Here, we have analyzed a variety of genes from different organisms against 12 different coding tables. Our analysis is based on the fundamental assumption that if the gene being analyzed is coding for an essential component of the cells in that organism, such as integrity, metabolism, or replication of DNA, it becomes very important that the gene remain functional in order for the organism to survive. The underlying assumption is that the mutations which render this particular gene completely inactive would mean that the individual would not “survive” [8]. Thus, over a number of generations, we could analyze what the survivability outcome is with respect to the entire population – since the mutation is considered in the light of the particular coding table analyzed, the better the survivability, the more robust the coding table (for details, see Methods).
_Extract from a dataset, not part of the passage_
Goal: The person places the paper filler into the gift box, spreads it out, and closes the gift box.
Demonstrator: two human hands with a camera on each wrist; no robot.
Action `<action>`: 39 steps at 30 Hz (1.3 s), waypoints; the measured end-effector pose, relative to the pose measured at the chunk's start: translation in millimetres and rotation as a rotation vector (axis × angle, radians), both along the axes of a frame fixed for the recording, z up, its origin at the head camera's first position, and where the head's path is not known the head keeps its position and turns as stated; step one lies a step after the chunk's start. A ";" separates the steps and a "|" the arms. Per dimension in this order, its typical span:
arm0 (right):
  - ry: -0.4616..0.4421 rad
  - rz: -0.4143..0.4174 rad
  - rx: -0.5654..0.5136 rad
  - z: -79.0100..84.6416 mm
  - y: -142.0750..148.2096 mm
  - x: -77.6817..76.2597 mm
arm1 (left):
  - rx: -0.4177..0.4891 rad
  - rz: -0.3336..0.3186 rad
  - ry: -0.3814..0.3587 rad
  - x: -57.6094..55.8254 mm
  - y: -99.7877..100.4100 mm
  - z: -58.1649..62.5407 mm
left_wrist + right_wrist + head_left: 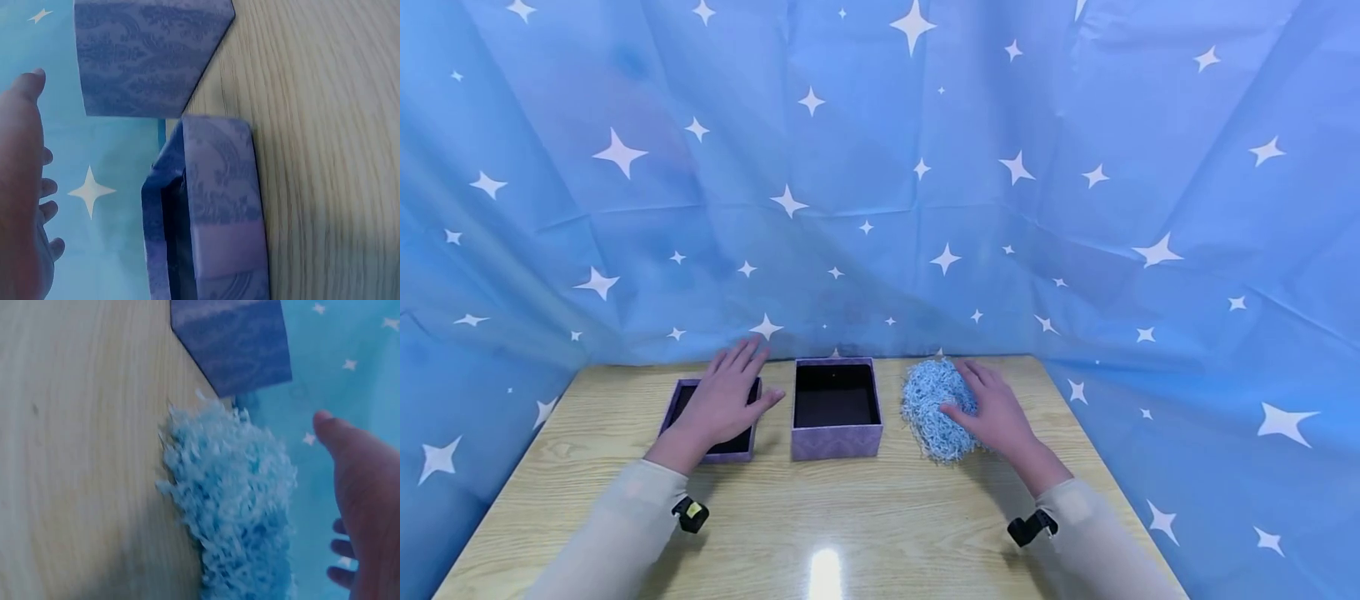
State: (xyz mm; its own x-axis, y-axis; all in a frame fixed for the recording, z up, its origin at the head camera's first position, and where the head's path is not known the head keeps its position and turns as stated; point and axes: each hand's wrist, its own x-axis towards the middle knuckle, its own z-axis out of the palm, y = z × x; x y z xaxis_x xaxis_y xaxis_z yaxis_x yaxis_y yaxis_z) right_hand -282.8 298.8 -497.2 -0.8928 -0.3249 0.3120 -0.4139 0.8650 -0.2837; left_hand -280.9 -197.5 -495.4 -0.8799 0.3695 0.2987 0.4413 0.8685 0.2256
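Observation:
My left hand (722, 404) hovers over a shallow purple box lid (730, 457) with a dark inside, its fingers loosely spread and holding nothing. In the left wrist view a gap shows between that hand (19, 187) and the patterned lid (225, 187). At the middle stands a deeper purple box (837, 442), its top uncovered and its inside black. On the right lies a heap of light blue shredded paper (936, 417). Over its right side is my right hand (1000, 417), thumb apart from the fingers, nothing in its grasp; the right wrist view shows it above the shreds (231, 500).
All of these sit near the back edge of a wooden table (850, 517). A blue curtain (865, 167) with white stars hangs right behind and along both sides. Dark wrist cameras are strapped on both sleeves (617, 525).

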 end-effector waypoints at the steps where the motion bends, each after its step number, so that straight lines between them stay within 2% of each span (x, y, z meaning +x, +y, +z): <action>1: -0.008 0.007 -0.014 -1.2 -2.1 2.5 | 0.011 -0.008 0.000 0.2 1.7 -0.2; 7: -0.034 0.046 -0.032 -8.8 -13.2 15.3 | 0.057 -0.054 -0.045 0.1 11.7 -2.4; 13: -0.013 0.062 0.006 -15.3 -19.7 26.1 | 0.097 -0.114 -0.103 -1.7 20.1 -8.3; 18: -0.038 0.077 0.043 -19.2 -23.7 32.4 | 0.136 -0.156 -0.163 -3.4 23.4 -12.4; 29: -0.158 0.099 0.055 -30.5 -21.8 30.9 | 0.263 -0.221 -0.286 -6.8 26.7 -18.1; 39: -0.270 0.096 -0.005 -29.1 -21.3 26.2 | 0.284 -0.216 -0.343 -6.6 28.0 -19.3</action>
Our results show that the “Universal Genetic Code” is actually sub-optimal in terms of robustness in this simplified analysis, and FMC appears to function significantly better in protecting the genes against mutations described in our study. For ciliate and hexamite representative genes only, The Ciliate, Dasycladacean and Hexamita Nuclear Code (CDH) appears to be on a par with FMC in terms of robustness, while Yeast (YMC) and Vertebrate Mitochondrial (VMC) codes are unsuccessful. It is rather puzzling that a relatively poor-performing Standard Code Table has been adopted by such a wide variety of organisms, and further analyses need to be performed in order to thoroughly understand the nature of the genetic codes. It should be noted, however, that differences in nucleotide substitution rates, and various amino acid substitution matrices should be incorporated in a larger study (work still ongoing), however our preliminary results indicate that the overall profile of robustness among coding tables do not significantly change (unpublished data). It should also be noted that the initial environment when the coding tables were still diverging was significantly different than the conditions today, and responses of populations to mutations could be similarly different, and some mutations could perhaps have been allowed. This study should therefore be further improved in order to consider many aspects, but should be seen as an initial step towards such an improvement.

2. Results and Discussion

A previous study [8] had studied how an in silico population survived over generations, by calculating the probability of “survival” upon random mutations of an essential gene – the so-called “human cytokine” gene – where a mutation that renders the protein non-functional resulted in death of the organism. The results in that study were rather interesting, showing that the optimum number of amino acids that could be encoded by the coding table that resulted in optimum survival of the population was indeed 22, rather than the 20 amino acids normally found in the Universal Coding Table (Figure 1, [8]).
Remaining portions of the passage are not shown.